* **Task brief**
Leave the images out and repeat the data exactly as given.

* **Supplied data**
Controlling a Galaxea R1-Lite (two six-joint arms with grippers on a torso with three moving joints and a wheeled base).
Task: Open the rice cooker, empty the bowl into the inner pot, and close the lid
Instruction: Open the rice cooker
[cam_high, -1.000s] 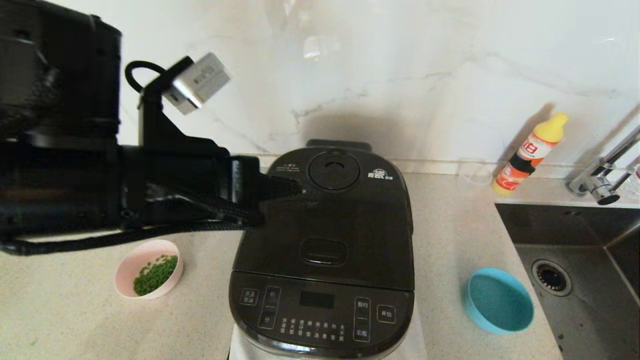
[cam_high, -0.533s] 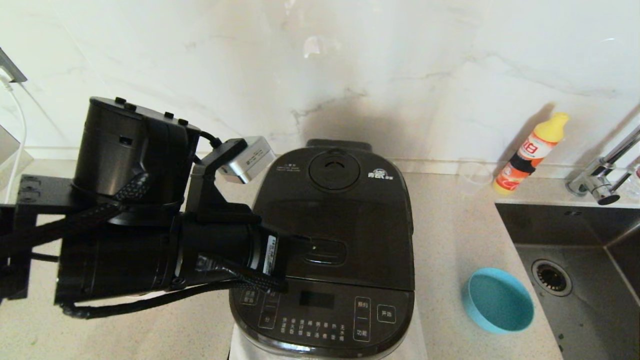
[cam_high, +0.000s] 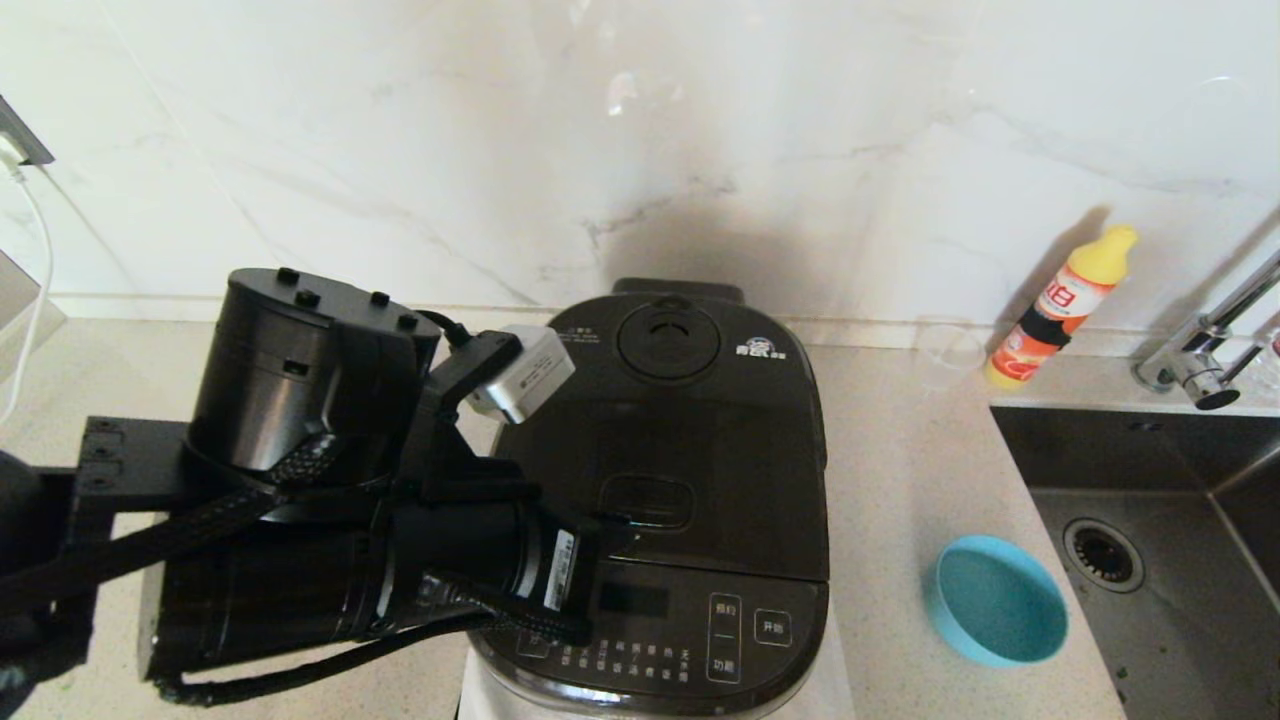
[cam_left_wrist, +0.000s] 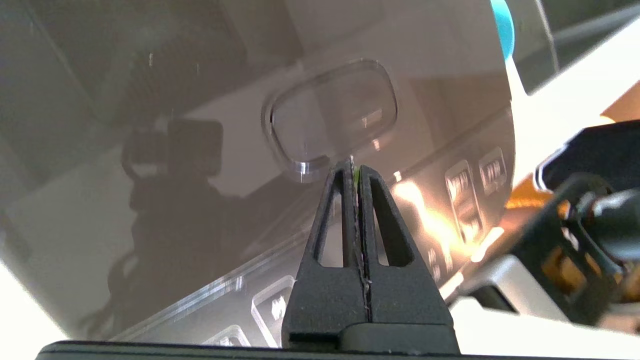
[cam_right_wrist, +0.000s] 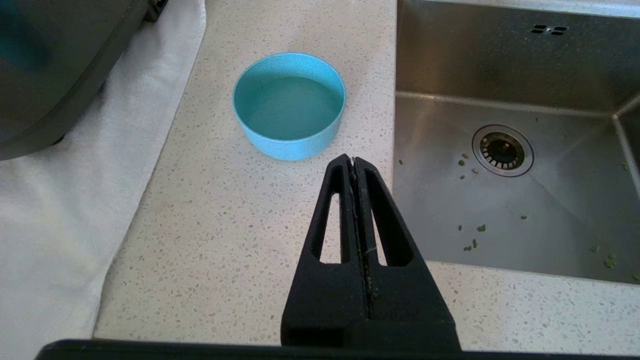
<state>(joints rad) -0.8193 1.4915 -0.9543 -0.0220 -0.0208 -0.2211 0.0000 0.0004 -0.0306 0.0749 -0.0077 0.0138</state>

* **Task answer**
Controlling a Galaxea R1-Lite (two six-joint arms with grippers on a torso with three moving joints and a wheeled base).
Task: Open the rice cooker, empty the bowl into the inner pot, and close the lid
Instruction: Open the rice cooker
[cam_high, -1.000s] 
[cam_high, -0.533s] 
[cam_high, +0.000s] 
[cam_left_wrist, +0.000s] 
[cam_right_wrist, +0.000s] 
<state>(joints rad) -0.8193 1.4915 -0.9543 -0.0220 -0.0208 -0.2211 0.0000 0.0004 -0.0306 0.0749 -0.0077 0.0138</state>

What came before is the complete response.